Banning care home visits in second lockdown would violate ‘human rights’


Banning care home visits in England’s lockdown would breach the ‘fundamental human rights’ of residents and their families, the Health Secretary has been warned. 

In a letter signed by 60 organisations, leaders of the National Care Forum (NCF) urged Matt Hancock not to impose a blanket ban on all visits, which was the case during the first national shutdown. 

Currently, care home residents are allowed one designated visitor who is tested and provided protective equipment every time they enter the home.

The Government has told providers to ‘follow existing guidance’ until Thursday, when an announcement about the ins and outs of the new lockdown will be made.  

The NCF said isolating care home residents for months on end was ‘intrinsically harmful’ and caused families ‘extreme anguish’.

Speaking at a press conference in October, Boris Johnson acknowledged the situation is ‘absolutely wretched’ for people unable to see loved ones in care homes, adding he was ‘certainly looking at what we can do to… allow people to visit their elderly relatives in extreme circumstances’.

In a letter signed by 60 organisations, leaders of the National Care Forum (NCF) have urged the Health Secretary, along with Social Care Secretary Helen Whately, to allow limited numbers of relatives to visit care homes (file)

CARERS TO BE BANNED FROM WORKING IN MORE THAN ONE HOME

Carers are to be banned from working in more than one home, under legislation being drawn up by the Government which could come into force in weeks.

More than 20,000 care home residents died from Covid-19 during the first wave of the pandemic, in part because asymptomatic workers were allowed to freely move between care homes without being tested for the disease.

Experts say homes employing bank staff, who work at more than one facility, were more at risk from the coronavirus because it provided an opportunity for the disease to jump from an infected home into others.

But under planned laws being drawn up by the Number 10, they will be required to ask staff to sign ‘exclusive’ contracts barring them from working in more than one home.

Ministers are understood to be bringing in the plans in response to the disaster in the spring, and after asking homes whether they may be able to take back residents which have tested positive for the virus.

Vic Rayner, executive director of the NCF — the membership organisation for not-for-profit organisations in the care and support sector, said their letter is signed by a coalition of residents, relatives, care providers and academics who ‘must be listened to’.
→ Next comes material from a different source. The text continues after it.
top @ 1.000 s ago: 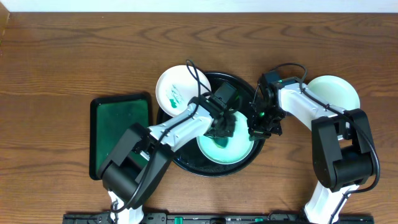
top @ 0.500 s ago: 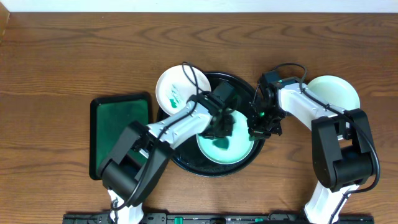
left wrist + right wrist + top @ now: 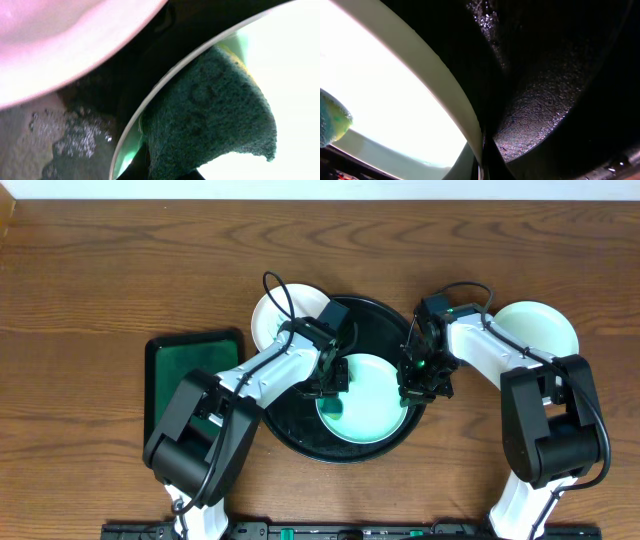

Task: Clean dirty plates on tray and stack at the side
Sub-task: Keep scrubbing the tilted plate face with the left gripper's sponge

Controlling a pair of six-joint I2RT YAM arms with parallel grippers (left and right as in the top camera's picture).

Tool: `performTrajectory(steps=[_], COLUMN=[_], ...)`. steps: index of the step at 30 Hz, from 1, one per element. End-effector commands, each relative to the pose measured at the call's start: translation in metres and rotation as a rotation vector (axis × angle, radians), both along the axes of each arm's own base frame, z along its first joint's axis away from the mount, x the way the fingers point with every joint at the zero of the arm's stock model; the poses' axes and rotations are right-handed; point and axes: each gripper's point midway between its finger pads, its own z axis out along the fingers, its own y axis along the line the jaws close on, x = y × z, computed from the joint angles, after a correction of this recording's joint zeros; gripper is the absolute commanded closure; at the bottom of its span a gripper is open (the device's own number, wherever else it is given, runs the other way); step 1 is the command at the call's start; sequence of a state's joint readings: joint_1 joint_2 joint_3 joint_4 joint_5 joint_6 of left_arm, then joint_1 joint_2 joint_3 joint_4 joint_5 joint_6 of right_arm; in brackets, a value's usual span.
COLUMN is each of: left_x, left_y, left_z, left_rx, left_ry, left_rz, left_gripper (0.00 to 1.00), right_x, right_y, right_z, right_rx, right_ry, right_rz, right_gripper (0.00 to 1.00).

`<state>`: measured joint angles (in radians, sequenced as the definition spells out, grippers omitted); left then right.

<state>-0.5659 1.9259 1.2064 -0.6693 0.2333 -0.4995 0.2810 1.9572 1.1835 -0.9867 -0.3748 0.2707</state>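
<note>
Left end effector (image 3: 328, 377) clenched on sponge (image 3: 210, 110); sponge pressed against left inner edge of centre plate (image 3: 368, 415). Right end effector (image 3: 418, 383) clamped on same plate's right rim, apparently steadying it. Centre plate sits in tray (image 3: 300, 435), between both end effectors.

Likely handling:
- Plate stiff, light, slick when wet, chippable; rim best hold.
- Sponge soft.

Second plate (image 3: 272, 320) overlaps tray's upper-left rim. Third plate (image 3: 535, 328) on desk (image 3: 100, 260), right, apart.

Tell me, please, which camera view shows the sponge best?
The left wrist view: the sponge fills much of the frame, its dark green scouring face against the plate. Overhead, the left gripper hides nearly all of it. The right wrist view catches only a blurred yellow-green corner.
</note>
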Motion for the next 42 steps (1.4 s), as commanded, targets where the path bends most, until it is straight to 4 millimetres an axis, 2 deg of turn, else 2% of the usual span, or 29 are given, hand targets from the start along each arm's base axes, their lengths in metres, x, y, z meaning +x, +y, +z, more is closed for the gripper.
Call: performTrajectory(steps=[1, 10, 16, 21, 24, 27, 30, 34, 38, 42], left_x=[0.029, 0.055, 0.05, 0.039, 0.043, 0.052, 0.049, 0.034, 0.012, -0.015], left_y=[0.034, -0.013, -0.051, -0.06, -0.052, -0.025, -0.003, 0.02, 0.035, 0.032], left_z=[-0.024, -0.011, 0.003, 0.005, 0.001, -0.009, -0.016, -0.022, -0.025, -0.024], left_rx=[0.138, -0.096, -0.286, -0.318, -0.275, -0.115, -0.012, 0.094, 0.152, 0.116], left_ry=[-0.109, -0.213, -0.244, -0.253, -0.246, -0.246, -0.216, -0.15, -0.05, 0.064], left_rz=[-0.002, -0.058, -0.246, -0.378, -0.324, -0.183, -0.121, -0.07, -0.018, -0.066], left_gripper=[0.93, 0.92, 0.93, 0.93, 0.93, 0.93, 0.93, 0.93, 0.93, 0.93], right_x=[-0.01, -0.01, -0.01, -0.01, -0.01, -0.01, -0.01, -0.01, -0.01, -0.01], right_y=[-0.013, -0.013, -0.013, -0.013, -0.013, -0.013, -0.013, -0.013, -0.013, -0.013], right_z=[-0.017, -0.017, -0.017, -0.017, -0.017, -0.017, -0.017, -0.017, -0.017, -0.017], right_rx=[-0.084, -0.084, -0.084, -0.084, -0.084, -0.084, -0.084, -0.084, -0.083, -0.083], right_ry=[0.038, 0.038, 0.038, 0.038, 0.037, 0.038, 0.038, 0.038, 0.038, 0.037], right_rz=[0.02, 0.02, 0.02, 0.02, 0.02, 0.02, 0.02, 0.02, 0.02, 0.022], right_gripper=[0.99, 0.98, 0.99, 0.98, 0.99, 0.99, 0.99, 0.99, 0.99, 0.99])
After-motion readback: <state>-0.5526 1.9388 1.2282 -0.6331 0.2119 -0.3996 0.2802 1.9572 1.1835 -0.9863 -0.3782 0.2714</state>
She said: ‘We must balance the risk of harm from Covid-19 with the risk of harm from isolation and physical, mental, and emotional deterioration (for residents).

‘The coalition has a clear set of asks around testing of visitors and the designation of one person (as a minimum) per resident as a key visitor, as well as enabling every care home to manage visiting in the way that best works for them, with help to create safe Covid-19 visiting spaces.’

The letter states that banning care home visits in the first lockdown was an ’emergency response’ to a new virus, but this time ‘more is understood’ about transmission and ‘measures are in place’ to allow safe visiting.

The NCF adds that elderly residents have an average stay of two years in care homes and there ‘simply isn’t enough time to watch and wait’.

Caroline Abrahams, director of charity Age UK, one of the letter’s signatories, pointed out that France is allowing care home visits despite going into national lockdown.

Ms Abrahams said: ‘We believe the right approach during this second national lockdown is to continue to allow visiting to care homes on a case-by-case basis, provided it can be carried out safely.

‘We have been heartened in recent days by some fantastic work going on in a growing number of local areas to organise safe visiting, with councils, care providers and families all working together.

‘It would be a tragedy to undo this progress now, by imposing draconian measures that ignore the potential for safe visiting in some, perhaps many, places.’

Under the current tier system, care homes in the ‘medium’ alert level can ‘develop a policy for limited visits’ but areas in ‘high’ alert must limit visits to ‘exceptional circumstances only such as end of life’.

The NCF said this has placed half of care homes and their residents under ‘a default of blanket visiting restrictions’. 

Already, hundreds of large care home operators in England have taken extra steps to protect their residents just a couple of months after they were given the go-ahead to reopen at the end of July, when cases of Covid-19 in the UK were at record lows.

The aim is to avoid families bringing the coronavirus into the home and reaching the most vulnerable people of society. The elderly are far more likely to die of the coronavirus if they catch it. 

Care homes residents in England were allowed family visits again in July for the first time since lockdown started in March.

Mr Hancock gave care homes the green light to start arranging visits, as long as social distancing and protective equipment rules were followed.

The move finally brought England in line with Scotland, Wales and Northern Ireland, where care home visits were allowed for weeks.